To summarize, by working in an agile way, you can:
- Launch more quickly
- Start testing earlier
- Save money
- Identify problems faster
- Meet your customers’ needs
Related: 4 Ways to Win E-Commerce Sales With UPC Codes
Invest in the right technology
When choosing a platform for your site, it’s wise to choose one that’s well-supported and regularly updated. To keep things running smoothly, it’s also important to keep on top of updates for your platform. By building, testing and improving over time, you can respond to the needs of your customers.
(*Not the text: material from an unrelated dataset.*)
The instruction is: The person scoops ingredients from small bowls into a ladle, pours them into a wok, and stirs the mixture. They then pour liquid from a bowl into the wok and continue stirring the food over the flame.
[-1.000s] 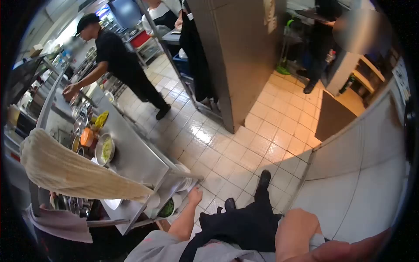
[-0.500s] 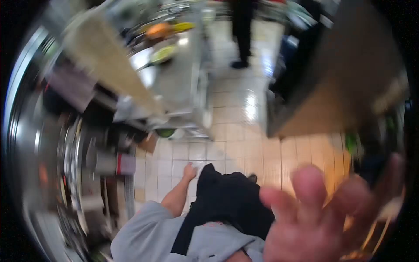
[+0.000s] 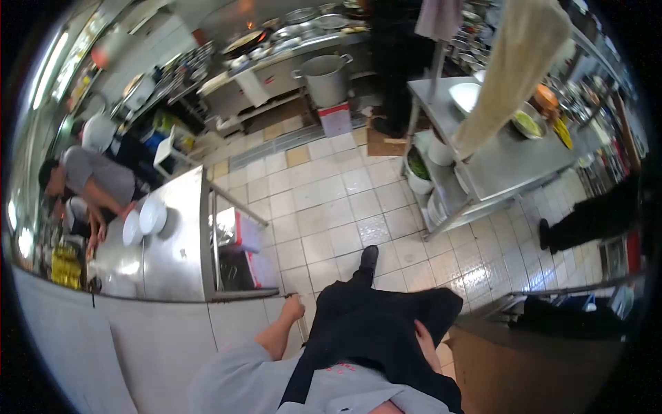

If you have big plans for growth, you also need to make sure you’re happy with your enterprise resource planning, or ERP, system. Anything that’s hindering efficiency or increasing the admin burden at this stage will only become more prominent as your startup scales up.
The key takeaway here is to stop talking about projects with a start and an end. Focus on continuous improvement over time, and invest wisely.
By investing in the right technology you will:
- Find more technical support online
- Benefit from rolling updates
- Build a site that grows with your business
- Reduce your reliance on your web development agency
Focus on lifetime value, not just immediate ROI
Marketers have an uphill struggle when it comes to proving the value of their branding activities. If you’re reviewing your budgets annually, your finance department may expect to see a healthy ROI in a short time to justify marketing spend.
This may encourage short-term gain marketing initiatives (like focusing on attracting new customers, rather than looking at retention) and the security and long-term gains focusing on lifetime ROI are lost as we lose sight of the big picture.
It’s important to recognize that a customer does not represent a single transaction and that an ongoing relationship can be far more valuable than any one-time exchange (and it’s also important to measure this).
Avoid introductory discounts and short-term acquisition initiatives if you’re finding your customers aren’t returning. If people are only joining you because of a discount, they’re unlikely to stay around for long.
By looking at building lasting value and improving the customer journey, not only will you gain loyal customers, but you’ll also see your bottom line improve over long periods of time.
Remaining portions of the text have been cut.